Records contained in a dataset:

Start of Block

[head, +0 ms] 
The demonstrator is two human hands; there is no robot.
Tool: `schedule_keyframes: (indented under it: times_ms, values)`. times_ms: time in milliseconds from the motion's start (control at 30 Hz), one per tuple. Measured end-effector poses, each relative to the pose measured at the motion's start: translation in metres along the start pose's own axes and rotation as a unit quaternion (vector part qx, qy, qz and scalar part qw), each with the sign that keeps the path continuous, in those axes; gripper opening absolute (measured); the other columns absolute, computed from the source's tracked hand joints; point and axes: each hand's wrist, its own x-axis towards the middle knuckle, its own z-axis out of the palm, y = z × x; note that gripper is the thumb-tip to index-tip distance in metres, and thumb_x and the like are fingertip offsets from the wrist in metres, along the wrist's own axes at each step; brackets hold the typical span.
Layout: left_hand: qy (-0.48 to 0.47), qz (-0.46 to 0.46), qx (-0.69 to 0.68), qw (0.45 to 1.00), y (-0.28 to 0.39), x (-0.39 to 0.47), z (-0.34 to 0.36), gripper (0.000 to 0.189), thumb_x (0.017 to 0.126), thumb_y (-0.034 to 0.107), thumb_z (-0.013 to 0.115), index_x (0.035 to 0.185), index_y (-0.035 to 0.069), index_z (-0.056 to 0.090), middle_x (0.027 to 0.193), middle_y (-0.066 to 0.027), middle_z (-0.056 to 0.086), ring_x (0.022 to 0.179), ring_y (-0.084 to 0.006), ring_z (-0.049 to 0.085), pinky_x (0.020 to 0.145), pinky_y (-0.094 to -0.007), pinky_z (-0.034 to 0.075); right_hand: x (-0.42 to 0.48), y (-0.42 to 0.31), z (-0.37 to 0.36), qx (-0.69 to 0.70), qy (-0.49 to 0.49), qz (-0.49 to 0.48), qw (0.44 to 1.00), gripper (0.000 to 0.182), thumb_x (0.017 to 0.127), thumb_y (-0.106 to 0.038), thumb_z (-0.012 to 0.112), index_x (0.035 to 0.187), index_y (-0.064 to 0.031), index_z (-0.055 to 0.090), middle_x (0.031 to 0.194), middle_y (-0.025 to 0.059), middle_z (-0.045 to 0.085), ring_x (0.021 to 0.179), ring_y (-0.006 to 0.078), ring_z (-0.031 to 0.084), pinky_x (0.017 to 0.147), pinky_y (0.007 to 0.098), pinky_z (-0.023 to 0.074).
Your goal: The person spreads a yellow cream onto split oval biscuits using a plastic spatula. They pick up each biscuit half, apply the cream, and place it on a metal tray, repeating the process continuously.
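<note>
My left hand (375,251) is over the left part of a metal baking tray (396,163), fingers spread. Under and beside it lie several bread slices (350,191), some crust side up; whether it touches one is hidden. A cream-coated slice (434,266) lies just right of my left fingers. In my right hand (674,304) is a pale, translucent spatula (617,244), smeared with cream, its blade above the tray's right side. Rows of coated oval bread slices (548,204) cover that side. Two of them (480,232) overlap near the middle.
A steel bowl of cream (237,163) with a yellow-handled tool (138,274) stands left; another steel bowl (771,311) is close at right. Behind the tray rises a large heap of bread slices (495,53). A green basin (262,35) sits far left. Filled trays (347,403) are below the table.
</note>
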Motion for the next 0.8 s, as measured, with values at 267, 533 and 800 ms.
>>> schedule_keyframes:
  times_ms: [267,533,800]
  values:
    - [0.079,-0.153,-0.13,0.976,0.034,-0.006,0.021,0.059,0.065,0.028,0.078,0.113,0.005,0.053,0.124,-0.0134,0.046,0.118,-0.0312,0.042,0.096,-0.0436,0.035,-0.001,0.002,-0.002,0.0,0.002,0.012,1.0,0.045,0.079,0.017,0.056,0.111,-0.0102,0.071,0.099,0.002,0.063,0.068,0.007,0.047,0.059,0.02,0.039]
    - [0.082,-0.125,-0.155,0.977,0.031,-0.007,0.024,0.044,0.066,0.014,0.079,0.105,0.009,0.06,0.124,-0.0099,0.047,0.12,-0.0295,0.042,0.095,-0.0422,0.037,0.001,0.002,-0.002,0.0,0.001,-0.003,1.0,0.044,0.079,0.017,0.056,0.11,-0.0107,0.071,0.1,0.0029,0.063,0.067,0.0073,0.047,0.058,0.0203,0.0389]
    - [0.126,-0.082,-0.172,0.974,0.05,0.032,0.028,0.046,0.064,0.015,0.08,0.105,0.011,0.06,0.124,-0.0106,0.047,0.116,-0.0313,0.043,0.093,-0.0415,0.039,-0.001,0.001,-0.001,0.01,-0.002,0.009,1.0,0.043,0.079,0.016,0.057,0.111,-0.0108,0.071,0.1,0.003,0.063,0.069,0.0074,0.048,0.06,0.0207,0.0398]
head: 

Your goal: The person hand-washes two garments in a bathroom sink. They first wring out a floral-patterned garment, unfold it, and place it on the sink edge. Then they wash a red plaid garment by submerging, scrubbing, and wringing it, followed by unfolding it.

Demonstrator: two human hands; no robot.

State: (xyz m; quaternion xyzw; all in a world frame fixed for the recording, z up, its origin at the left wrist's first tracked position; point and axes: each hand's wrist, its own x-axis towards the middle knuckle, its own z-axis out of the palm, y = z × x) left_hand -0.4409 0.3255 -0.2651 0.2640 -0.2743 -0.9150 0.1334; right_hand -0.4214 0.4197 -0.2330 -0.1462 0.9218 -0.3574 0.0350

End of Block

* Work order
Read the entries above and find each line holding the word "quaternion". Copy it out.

* Solution to this problem
Tool: `schedule_keyframes: (indented under it: times_ms, values)`. times_ms: time in milliseconds from the motion's start (control at 30 Hz), one per tuple. Measured end-effector poses, each relative to the pose measured at the motion's start: translation in metres along the start pose's own axes and rotation as a unit quaternion (vector part qx, qy, qz and scalar part qw), each with the sign that keeps the path continuous, in those axes; gripper opening absolute (measured); the other columns absolute, computed from the source's tracked hand joints; point and axes: each hand's wrist, its own x-axis towards the middle knuckle, its own z-axis out of the palm, y = z × x; note that gripper is the thumb-tip to index-tip distance in metres, and thumb_x and the like are fingertip offsets from the wrist in metres, along the wrist's own axes at each step; brackets hold the typical span.
State: (xyz m; quaternion xyzw; all in a world frame fixed for the recording, z up, its origin at the left wrist's first tracked position; point and axes: each hand's wrist, its own x-axis towards the middle knuckle, its own z-axis out of the palm, y = z × x) left_hand -0.4409 0.3255 -0.2651 0.2640 -0.2743 -0.9150 0.1334; right_hand -0.4214 0.4197 -0.2330 -0.1462 0.9218 -0.3574 0.0350

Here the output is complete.